Starting with the line containing "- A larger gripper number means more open" and going on through the line containing "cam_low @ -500", return the lines of the data below exactly, and only those.

* * * * * * *

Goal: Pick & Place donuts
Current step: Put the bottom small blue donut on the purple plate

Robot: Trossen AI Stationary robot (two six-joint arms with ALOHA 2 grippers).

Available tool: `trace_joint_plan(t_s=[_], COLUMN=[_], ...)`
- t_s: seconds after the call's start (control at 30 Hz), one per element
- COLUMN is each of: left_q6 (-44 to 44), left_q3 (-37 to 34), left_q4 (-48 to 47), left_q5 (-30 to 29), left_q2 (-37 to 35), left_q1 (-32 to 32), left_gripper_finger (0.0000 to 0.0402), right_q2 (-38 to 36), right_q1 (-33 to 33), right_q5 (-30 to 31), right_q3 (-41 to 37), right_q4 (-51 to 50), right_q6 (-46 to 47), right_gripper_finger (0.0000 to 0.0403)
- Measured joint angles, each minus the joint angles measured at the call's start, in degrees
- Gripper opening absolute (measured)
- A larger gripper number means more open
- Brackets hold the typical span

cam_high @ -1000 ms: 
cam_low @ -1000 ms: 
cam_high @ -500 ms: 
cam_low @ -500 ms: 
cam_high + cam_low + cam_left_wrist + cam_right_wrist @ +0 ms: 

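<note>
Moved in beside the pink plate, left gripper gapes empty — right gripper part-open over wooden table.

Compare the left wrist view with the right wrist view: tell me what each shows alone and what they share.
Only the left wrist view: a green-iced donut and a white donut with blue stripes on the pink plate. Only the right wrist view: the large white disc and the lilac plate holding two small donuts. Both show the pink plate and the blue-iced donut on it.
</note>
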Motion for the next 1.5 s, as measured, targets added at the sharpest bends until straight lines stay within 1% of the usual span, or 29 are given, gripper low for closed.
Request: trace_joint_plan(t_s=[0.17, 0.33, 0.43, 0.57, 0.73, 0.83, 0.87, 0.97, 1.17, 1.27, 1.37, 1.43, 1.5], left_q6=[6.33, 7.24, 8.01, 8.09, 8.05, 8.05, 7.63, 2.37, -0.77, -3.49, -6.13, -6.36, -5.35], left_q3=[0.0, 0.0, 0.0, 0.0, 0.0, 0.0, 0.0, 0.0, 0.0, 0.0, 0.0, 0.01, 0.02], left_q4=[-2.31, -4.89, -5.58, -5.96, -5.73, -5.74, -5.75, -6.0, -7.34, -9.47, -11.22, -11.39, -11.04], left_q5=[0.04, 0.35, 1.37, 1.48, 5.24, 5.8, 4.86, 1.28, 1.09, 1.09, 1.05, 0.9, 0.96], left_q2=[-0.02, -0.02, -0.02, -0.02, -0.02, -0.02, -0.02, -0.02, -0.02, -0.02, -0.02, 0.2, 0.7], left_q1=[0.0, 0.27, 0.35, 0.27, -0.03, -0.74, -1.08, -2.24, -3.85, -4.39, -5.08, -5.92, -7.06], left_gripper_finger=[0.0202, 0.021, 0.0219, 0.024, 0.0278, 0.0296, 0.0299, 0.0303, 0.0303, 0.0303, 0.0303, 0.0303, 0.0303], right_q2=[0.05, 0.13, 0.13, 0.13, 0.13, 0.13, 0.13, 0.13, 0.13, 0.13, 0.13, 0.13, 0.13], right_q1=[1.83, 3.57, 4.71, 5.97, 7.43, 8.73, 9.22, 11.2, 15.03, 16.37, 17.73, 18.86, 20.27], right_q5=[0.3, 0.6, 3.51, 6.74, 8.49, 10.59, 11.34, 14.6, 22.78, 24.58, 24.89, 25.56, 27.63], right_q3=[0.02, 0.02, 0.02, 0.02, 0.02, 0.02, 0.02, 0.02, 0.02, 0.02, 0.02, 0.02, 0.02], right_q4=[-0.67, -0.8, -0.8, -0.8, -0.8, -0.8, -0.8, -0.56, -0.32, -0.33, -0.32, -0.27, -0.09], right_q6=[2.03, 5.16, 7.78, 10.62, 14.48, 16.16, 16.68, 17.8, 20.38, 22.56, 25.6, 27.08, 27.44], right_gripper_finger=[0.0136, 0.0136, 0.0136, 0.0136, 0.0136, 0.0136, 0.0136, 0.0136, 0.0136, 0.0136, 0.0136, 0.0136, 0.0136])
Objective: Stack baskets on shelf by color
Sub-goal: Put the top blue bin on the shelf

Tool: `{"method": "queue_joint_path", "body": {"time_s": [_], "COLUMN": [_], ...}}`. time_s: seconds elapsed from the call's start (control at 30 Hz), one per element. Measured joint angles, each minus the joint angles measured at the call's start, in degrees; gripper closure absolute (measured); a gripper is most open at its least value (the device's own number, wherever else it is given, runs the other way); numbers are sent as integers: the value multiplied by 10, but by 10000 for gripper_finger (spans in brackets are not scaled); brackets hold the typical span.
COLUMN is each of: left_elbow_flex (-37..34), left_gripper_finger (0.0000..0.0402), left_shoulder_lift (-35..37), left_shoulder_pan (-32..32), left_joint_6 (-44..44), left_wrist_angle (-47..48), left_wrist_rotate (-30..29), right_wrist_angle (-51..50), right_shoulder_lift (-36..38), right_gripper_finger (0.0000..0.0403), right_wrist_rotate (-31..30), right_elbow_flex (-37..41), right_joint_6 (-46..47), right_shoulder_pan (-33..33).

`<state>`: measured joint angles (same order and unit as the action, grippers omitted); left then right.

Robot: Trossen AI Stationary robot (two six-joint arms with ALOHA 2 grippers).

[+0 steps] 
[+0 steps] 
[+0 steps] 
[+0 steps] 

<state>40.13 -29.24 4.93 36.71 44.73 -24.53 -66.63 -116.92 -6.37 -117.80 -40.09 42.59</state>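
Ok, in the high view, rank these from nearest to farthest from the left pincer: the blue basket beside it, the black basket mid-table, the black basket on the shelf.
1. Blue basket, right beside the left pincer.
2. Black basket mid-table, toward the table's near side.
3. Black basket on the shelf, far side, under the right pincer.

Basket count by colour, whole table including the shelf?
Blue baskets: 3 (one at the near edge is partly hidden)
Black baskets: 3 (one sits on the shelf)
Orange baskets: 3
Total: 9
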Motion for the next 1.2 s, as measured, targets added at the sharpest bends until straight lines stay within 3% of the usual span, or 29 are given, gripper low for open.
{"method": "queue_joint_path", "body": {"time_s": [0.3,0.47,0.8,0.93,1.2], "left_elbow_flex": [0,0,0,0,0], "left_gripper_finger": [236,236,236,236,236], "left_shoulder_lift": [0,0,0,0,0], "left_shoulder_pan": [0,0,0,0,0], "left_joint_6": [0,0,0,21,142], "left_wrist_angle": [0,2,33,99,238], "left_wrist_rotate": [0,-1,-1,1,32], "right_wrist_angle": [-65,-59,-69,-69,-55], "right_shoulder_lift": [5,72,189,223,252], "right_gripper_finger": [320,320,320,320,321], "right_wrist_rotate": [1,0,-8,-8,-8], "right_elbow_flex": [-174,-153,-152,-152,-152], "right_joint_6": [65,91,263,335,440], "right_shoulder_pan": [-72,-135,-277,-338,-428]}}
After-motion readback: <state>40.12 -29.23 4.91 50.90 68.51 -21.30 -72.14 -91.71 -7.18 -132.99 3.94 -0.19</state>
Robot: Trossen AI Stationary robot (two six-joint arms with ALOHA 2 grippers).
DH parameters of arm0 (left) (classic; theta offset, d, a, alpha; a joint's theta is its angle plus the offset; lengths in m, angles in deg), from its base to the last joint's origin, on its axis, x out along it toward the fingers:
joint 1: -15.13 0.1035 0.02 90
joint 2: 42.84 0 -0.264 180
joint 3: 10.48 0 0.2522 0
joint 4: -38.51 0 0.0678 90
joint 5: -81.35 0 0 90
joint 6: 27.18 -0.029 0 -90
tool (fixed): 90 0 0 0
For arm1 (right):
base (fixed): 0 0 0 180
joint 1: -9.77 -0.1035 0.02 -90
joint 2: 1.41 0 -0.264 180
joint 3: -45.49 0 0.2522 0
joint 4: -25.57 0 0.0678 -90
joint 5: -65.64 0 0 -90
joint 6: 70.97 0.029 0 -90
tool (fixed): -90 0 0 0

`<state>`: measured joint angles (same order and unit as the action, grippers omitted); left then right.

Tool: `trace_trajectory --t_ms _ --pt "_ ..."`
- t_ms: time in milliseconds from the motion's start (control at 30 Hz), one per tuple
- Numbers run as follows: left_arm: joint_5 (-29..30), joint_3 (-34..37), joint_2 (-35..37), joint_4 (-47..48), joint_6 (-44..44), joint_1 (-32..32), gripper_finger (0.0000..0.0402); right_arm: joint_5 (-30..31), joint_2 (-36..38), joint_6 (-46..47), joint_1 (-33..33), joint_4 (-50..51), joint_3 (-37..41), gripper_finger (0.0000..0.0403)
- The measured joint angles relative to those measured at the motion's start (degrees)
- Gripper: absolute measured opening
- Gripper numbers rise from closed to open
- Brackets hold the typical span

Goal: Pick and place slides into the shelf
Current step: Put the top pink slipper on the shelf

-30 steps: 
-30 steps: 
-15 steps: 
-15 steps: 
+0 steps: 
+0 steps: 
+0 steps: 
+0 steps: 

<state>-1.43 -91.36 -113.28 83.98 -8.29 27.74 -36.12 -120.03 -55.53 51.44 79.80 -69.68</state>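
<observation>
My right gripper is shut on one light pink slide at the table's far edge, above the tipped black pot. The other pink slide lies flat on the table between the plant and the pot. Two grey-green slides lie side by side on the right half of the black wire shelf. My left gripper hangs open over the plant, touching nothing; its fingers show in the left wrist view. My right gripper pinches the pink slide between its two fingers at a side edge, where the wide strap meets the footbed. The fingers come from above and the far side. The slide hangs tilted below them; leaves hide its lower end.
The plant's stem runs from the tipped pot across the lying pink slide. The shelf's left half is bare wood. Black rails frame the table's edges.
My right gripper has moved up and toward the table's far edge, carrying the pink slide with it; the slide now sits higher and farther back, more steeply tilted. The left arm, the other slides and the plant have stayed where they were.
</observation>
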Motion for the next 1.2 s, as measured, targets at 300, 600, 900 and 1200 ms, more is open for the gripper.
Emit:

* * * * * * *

• [RESPONSE TO THE EXERCISE]
- A larger gripper number means more open
- Brackets hold the typical span

cam_high @ -1000 ms: 
cam_low @ -1000 ms: 
cam_high @ -500 ms: 
cam_low @ -500 ms: 

The response to this exercise is now finished.